SpaceX's Falcon 9 rocket delivered a communications satellite into orbit yesterday, making aerospace history. This is part of the company's broader plan to create a globe-spanning satellite network.
Private spaceflight company SpaceX is one step closer to its goal of deploying thousands of communication satellites with Thursday's successful launch of a recycled Falcon 9 rocket that delivered the SES-10 satellite into orbit.
The communications satellite was launched from the Kennedy Space Center in Cape Canaveral, Florida using the Falcon 9 rocket stage that had already been to space. Thursday's rocket landed vertically on a barge in the Atlantic Ocean a few minutes after the launch.
Recycling rockets in this method reduces costs, according to SpaceX founder Elon Musk, talking to attendees at a Code Conference last year. Finding ways to cut expenses makes SpaceX's bigger plan more feasible.

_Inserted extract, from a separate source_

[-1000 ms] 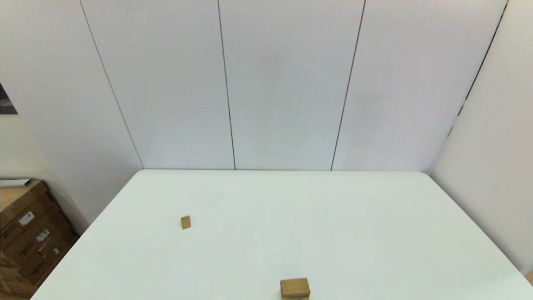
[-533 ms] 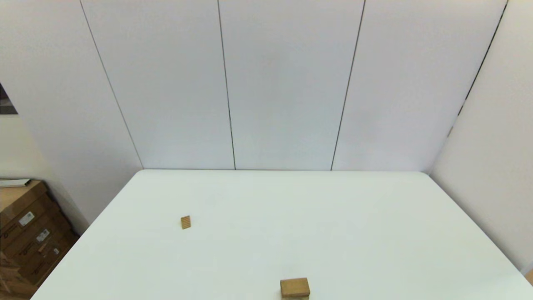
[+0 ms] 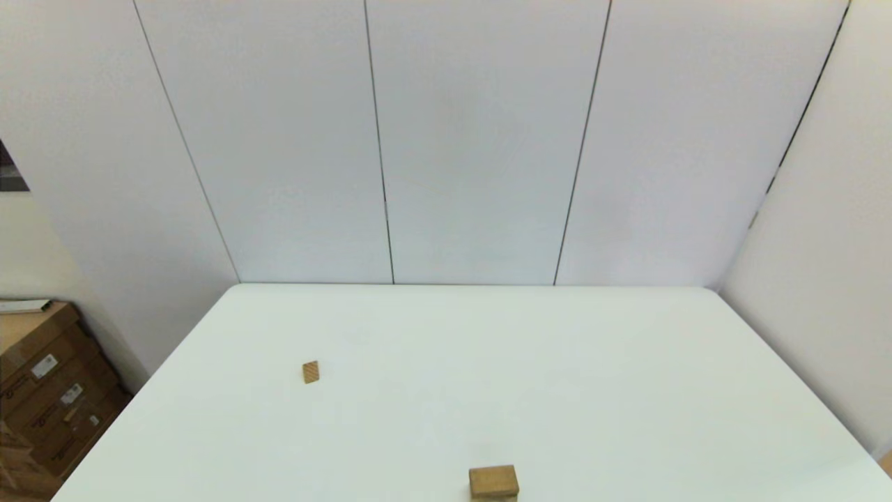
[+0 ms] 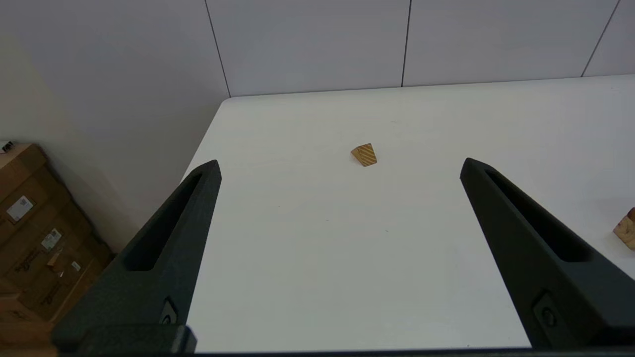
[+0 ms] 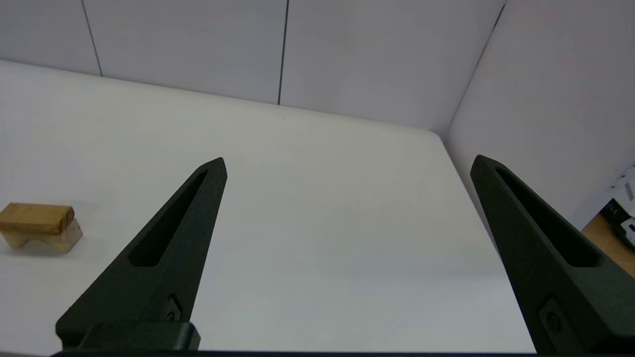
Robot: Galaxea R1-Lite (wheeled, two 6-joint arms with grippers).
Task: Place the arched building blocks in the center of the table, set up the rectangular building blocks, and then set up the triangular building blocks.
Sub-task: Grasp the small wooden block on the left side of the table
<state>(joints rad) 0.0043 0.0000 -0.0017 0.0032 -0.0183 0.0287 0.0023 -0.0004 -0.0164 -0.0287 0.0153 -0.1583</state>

SpaceX did a livestream of the launch, and after the launching, Musk said, "It means you can fly and refly an orbital class booster, which is the most expensive part of the rocket. This is going to be, ultimately, a huge revolution in spaceflight."
In November 2016, SpaceX filed a proposal with the FCC describing the company's plan of a space internet with 4,425 satellites in non-geostationary orbit traveling 1,110 km to 1,325 km above the Earth's surface, with at least one satellite a minimum of 40 degrees above the horizon, covering nearly every place on the planet. The initial deployment would consist of 1,600 satellites and the final deployment of an additional 2,825 satellites, according to the FCC filing.
The satellites will provide broadband and communications services for residential, commercial, institutional, governmental, and professional users around the globe. They will use advanced phased array beam-forming and digital processing technologies within the satellite payload to make use of Ku- and Ka-band spectrum resources, according to the filing.
The SES-10 will provide communications for Latin America covering Bolivia, Colombia, Ecuador, and Peru and with 55 KU-band transponder equivalents, it will be one of the biggest satellites covering the area and will support SES's coverage of the region, according to a Space-X press release.
Three takeaways for TechRepublic readers:
- On Thursday, SpaceX launched a communications satellite into space using a recycled rocket, an aerospace first.
- The communications satellite is part of a bigger plan that SpaceX has to launch a total of 4,425 satellites into space to effectively cover the entire planet with communications capabilities.
- The SES-10 satellite launched on Thursday will provide wireless communications capabilities for some Latin American countries.